> _To do_:
In the records that follow, find each line with "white" and pull it out.

(Data extracted from a collection)
________________________________________
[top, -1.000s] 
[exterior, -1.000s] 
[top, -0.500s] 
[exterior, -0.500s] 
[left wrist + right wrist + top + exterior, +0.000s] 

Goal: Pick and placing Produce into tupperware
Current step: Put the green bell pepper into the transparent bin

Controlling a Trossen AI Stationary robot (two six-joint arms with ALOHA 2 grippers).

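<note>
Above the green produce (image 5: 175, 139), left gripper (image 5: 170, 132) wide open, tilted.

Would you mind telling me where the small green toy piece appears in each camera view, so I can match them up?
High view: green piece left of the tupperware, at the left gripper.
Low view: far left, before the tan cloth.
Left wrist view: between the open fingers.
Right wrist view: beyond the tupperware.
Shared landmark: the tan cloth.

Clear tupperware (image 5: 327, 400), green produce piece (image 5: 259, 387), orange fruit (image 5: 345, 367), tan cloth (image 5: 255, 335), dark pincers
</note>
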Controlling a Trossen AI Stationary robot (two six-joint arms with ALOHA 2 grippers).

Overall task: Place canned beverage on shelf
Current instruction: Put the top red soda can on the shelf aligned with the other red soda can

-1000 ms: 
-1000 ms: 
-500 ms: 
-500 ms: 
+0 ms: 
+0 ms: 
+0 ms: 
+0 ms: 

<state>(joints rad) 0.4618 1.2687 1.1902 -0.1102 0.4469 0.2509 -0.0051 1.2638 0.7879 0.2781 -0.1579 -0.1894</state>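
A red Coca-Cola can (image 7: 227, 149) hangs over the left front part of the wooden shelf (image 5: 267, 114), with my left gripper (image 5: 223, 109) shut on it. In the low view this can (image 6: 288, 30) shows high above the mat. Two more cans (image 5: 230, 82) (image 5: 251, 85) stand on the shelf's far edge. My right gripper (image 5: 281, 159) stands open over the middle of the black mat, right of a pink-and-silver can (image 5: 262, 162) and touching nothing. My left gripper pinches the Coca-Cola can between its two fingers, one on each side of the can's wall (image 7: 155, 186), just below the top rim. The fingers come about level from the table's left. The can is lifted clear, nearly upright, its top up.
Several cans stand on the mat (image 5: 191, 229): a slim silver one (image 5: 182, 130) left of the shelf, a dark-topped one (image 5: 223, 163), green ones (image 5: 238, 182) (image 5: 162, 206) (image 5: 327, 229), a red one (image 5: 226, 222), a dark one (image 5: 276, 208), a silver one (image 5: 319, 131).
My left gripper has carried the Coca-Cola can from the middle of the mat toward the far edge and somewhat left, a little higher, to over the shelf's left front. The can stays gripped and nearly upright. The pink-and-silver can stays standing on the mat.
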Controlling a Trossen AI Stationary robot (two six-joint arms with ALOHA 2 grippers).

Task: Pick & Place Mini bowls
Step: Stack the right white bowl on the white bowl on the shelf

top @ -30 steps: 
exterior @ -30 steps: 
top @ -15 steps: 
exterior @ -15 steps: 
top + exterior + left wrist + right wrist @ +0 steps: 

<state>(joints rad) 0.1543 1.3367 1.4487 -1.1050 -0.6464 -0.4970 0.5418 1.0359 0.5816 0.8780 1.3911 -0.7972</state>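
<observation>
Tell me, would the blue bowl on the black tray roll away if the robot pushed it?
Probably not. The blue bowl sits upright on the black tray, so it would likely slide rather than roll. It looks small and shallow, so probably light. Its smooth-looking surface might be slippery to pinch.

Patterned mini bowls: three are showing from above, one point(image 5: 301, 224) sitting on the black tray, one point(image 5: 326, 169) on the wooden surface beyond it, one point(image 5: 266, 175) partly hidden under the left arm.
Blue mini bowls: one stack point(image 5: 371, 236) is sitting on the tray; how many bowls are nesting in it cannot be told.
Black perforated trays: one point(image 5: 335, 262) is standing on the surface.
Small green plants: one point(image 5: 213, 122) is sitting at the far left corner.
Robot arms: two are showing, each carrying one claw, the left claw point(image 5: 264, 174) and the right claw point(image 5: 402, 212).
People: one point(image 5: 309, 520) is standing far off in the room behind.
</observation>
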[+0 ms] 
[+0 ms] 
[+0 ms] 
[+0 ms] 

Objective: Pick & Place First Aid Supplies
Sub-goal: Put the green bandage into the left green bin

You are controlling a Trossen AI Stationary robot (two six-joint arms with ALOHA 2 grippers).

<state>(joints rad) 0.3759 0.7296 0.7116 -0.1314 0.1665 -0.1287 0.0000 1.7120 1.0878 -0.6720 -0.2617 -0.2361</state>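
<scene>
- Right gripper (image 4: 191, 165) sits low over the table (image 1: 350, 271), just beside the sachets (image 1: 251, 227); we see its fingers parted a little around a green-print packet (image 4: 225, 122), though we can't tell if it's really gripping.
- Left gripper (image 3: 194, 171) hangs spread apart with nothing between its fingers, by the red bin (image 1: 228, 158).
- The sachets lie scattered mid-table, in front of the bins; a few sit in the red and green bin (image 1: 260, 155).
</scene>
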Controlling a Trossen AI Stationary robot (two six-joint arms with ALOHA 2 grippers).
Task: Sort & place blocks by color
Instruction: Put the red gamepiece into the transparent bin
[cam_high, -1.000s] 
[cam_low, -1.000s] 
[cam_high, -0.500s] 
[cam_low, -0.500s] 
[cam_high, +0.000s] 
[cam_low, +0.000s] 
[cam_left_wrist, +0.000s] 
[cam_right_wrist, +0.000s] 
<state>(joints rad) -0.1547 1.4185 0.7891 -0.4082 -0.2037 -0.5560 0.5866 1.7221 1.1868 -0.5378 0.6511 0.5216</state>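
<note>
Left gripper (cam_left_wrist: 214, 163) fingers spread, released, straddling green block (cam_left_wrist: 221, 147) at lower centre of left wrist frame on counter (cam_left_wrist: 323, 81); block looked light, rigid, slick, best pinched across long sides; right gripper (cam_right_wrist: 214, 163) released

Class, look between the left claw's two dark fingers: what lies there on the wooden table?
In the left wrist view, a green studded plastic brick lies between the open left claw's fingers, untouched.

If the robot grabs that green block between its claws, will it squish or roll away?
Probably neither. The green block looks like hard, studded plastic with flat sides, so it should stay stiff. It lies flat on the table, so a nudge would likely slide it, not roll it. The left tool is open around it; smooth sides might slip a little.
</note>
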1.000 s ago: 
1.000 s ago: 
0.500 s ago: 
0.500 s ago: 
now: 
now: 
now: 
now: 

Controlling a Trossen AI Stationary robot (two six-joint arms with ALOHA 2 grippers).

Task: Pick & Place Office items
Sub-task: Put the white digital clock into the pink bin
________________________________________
> _Exercise result_:
Step: Stack the right white bowl on the white bowl on the shelf
Sub-task: Put the white digital clock into the pink bin

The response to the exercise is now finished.